Results: (18)F-DPA-714 was found to preferentially accumulate in tumors, with modest uptake in the contralateral brain. Infusion with DPA-714 (10 mg/kg) displaced (18)F-DPA-714 binding by greater than 60% on average. Tumor uptake of (18)F-DPA-714 was similar to another high-affinity TSPO imaging ligand, (18)F-N-fluoroacetyl-N-(2,5-dimethoxybenzyl)-2-phenoxyaniline, and agreed with ex vivo assay of TSPO levels in tumor and healthy brain.

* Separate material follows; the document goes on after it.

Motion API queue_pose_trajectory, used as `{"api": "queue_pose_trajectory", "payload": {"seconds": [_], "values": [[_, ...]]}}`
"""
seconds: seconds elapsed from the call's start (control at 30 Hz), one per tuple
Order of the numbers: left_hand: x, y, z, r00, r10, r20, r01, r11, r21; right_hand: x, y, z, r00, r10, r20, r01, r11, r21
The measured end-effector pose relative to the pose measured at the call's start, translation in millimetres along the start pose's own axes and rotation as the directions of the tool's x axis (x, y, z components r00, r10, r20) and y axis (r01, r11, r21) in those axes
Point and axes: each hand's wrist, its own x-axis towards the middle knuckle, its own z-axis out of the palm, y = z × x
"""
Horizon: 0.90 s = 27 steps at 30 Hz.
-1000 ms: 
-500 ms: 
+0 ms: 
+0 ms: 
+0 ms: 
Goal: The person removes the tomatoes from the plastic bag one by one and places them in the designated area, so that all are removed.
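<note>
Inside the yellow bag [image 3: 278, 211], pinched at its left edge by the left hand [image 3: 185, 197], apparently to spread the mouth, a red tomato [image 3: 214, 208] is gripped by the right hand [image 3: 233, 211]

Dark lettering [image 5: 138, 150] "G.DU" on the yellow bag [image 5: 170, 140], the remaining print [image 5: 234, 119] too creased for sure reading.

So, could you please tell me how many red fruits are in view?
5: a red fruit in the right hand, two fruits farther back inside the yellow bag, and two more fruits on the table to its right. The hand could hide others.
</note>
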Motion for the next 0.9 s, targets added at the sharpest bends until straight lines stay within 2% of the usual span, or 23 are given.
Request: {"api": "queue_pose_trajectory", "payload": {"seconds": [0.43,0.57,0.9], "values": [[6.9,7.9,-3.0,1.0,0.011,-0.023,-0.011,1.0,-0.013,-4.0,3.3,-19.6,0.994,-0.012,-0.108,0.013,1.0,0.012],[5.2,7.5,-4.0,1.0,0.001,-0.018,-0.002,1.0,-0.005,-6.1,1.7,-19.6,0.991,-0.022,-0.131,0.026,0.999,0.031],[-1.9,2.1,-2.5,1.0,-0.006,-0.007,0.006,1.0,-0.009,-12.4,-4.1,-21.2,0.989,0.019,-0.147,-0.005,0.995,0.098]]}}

Conclusion: These studies illustrate the feasibility of using (18)F-DPA-714 for visualization of TSPO-expressing brain tumors. Importantly, (18)F-DPA-714 appears suitable for quantitative assay of tumor TSPO levels in vivo. Given the relationship between elevated TSPO levels and poor outcome in oncology, these studies suggest the potential of (18)F-DPA-714 PET to serve as a novel predictive cancer imaging modality.

FIGURE 1

Chemical structure of DPA-714 (inset). Radioligand displacement of [³H]PK 11195 using DPA-714 in C6 glioma cell lysate (IC₅₀ = 10.9 nM).

FIGURE 2

(A) T₂-weighted MR image of C6 glioma-bearing rat in right hemisphere. (B) Transverse PET image obtained from dynamic scan of [¹⁸F]DPA-714 PET (summed dynamic scan, 0–90 min). (C) [¹⁸F]DPA-714 time–activity curves for tumor (blue), contralateral brain (green), and plasma (red). (D) Coronal PET image obtained from dynamic scan of [¹⁸F]DPA-714 PET (summed dynamic scan, 0–90 min). (E) Standard hematoxylin and eosin staining of serial tissue section. (F) Immunohistochemistry analysis of TSPO expression in typical C6 glioma. Tumor location is indicated with arrows in the images.

FIGURE 3

In vivo displacement of [¹⁸F]DPA-714 in C6 glioma–bearing rat. Relative [¹⁸F]DPA-714 uptake before (A) and after (B) intravenous infusion of excess DPA-714. (C) [¹⁸F]DPA-714 time–activity curves generated for tumor (blue), contralateral brain (green), and plasma (red).

FIGURE 4

Comparison of [¹⁸F]PBR06 and [¹⁸F]DPA-714 in the same glioma-bearing rat. (A) T₂-weighted MR image of rat bearing C6 glioma in right hemisphere. (B) [¹⁸F]PBR06 PET image (summed dynamic scan over the last 30 min). (C) [¹⁸F]DPA-714 PET image (summed dynamic scan over the last 30 min). (D) [¹⁸F]DPA-714 time–activity curves generated for tumor (blue), contralateral brain (green), and plasma (red). For comparison, [¹⁸F]PBR06 time–activity curves are shown in black.

FIGURE 5

Pharmacokinetic model fit of typical [¹⁸F]DPA-714 time-activity curves to 2-compartment, 2-kinetic parameter (A) and 3-compartment, 4-kinetic parameter models (B). Time–activity curves for tumor (blue), contralateral brain (green), and plasma (red) are shown with the associated model fit.

FIGURE 6

Representative graphical analysis of V_T for a subject from this investigation. The fit was carried out for normal brain (A) and for tumor (B). Solid grey line = Linear Regression; start time for linear regression, “t*”.